The owner opted to do a full restoration of the stall doors-turned-wall-panels, keeping the mid-century oak flooring to create a more refined, light-filled indoor space from what had become over decades a neglected "catch-all" rear entry through several ownerships. Details were developed in coordination with Meyer Woodworks design / build, who fully restored five of the panels in their mill-shop, repaired the two
largest end doors on site, and built an entirely new more proportionally
designed human scale door; and with Think Green Landscape Architects design/build firm for a new blue stone sill and threshold, which they installed. Morrow Brothers did a specimen job of prepping and painting and Joe Denardis refinished the wood floor.

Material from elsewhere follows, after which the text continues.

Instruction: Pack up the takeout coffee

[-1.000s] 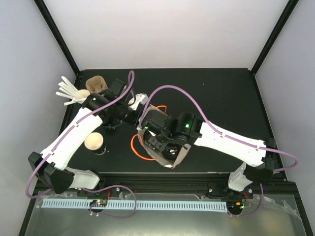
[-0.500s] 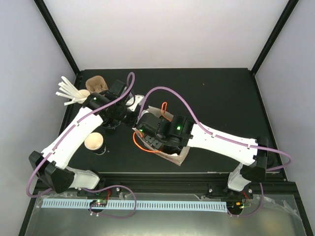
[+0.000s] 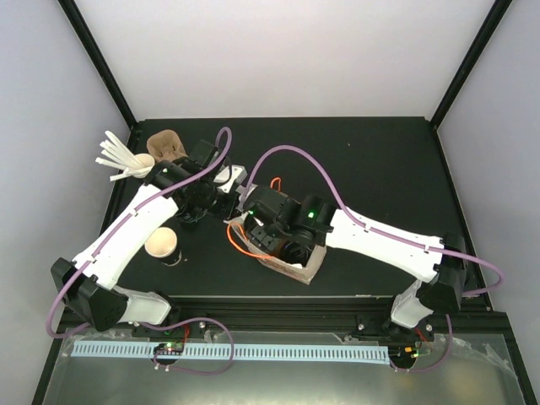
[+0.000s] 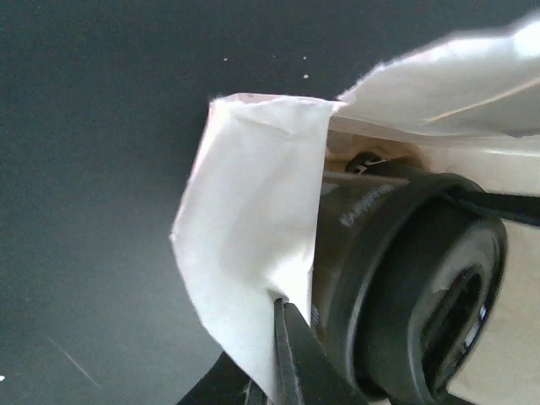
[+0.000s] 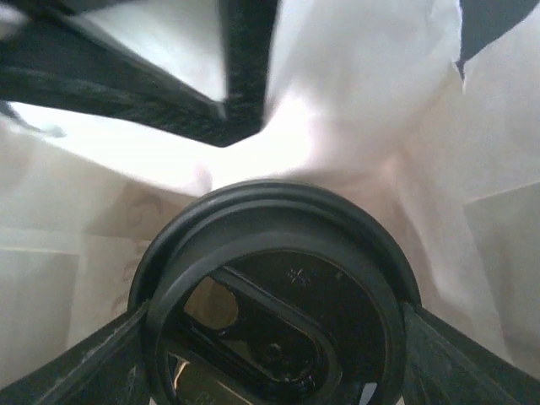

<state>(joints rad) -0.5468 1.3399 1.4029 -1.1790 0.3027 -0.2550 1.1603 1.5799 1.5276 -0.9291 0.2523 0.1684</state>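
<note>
Right gripper: fingers apart, clamped on either side of the small black paper cup with round black plastic lid.

Left gripper: fingers together, pinching the mouth edge of the white paper bag with orange cord handles and holding it open.

Change over the last second: the right wrist has shifted left toward the left gripper, and the bag has turned with it on the black table. White paper now shows above and on both sides of the lid.

Judgement: the cup is inside the bag but not yet released. A lidless, tan-lined black cup stands outside the bag, beside the left arm.
</note>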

toilet stack + pipes hidden in cabinets
A toilet stack was added to the corner of a dining room in this "turn of the century" Italianate twin residence, later encased with dry wall in an ungraceful upside-down "L' shape. In addition, there were 3 sets of radiator pipes, all in awkward locations for furnishing the room and two of which were in front of historic window trim. By relocating the radiator pipes, building a shallow soffit across one entire side of the dining room to absorb their horizontal arms, and designing cabinets to encase all vertical pipes, a visual datum was created that is sympathetic to the original aesthetics along with adding abundant, albeit oddly shaped storage - yet perfect for Margarita glasses and ingredients. There is even a column of mini shelves in one odd residual cabinet corner that can house the owner's collections of salt shakers. Might there be a set of cacti or cowboy boots among them?
1920's bath renovation
A general contractor asked if I would provide client interface for a second floor main bathroom replacement he was undertaking in a c. 1920's arts and crafts gem of a suburban home. Pipes had leaked into the foyer below necessitating a complete gutting of the bath, especially its concrete on cinder base lying between joists that had hand-hewn points on the tops to accommodate the old wet bed tile floor.
The owner guided a pragmatic and elegant aesthetic within the footprint of the existing bathroom, keeping the original pedestal sink, toilet stack and a recently replaced toilet; while replacing the vintage tub with an accessible walk-in shower and bench enclosed with a frame-less glass door. The vintage iron casement window frames and two heavy V-groove plank doors with black barn hardware provided grounding for the choice of black handles on new, high quality, classic chrome plumbing fittings, all set within new clean bright tile surfaces. Removing a dark corner shower stall allowed for relocation of the sink near the window, and adding a knee wall next to the toilet allowed for fastening a toilet paper holder and grab bars, along with creating better feng shui, and an area for a toiletry storage chest. What we know about bathrooms
and kitchens is that they are nearly as intensive to design and build as an entire building. The project moved along with minimal disruption and delay by integrating meetings to review design schemes and product samples, making it as easy as possible for the client to participate.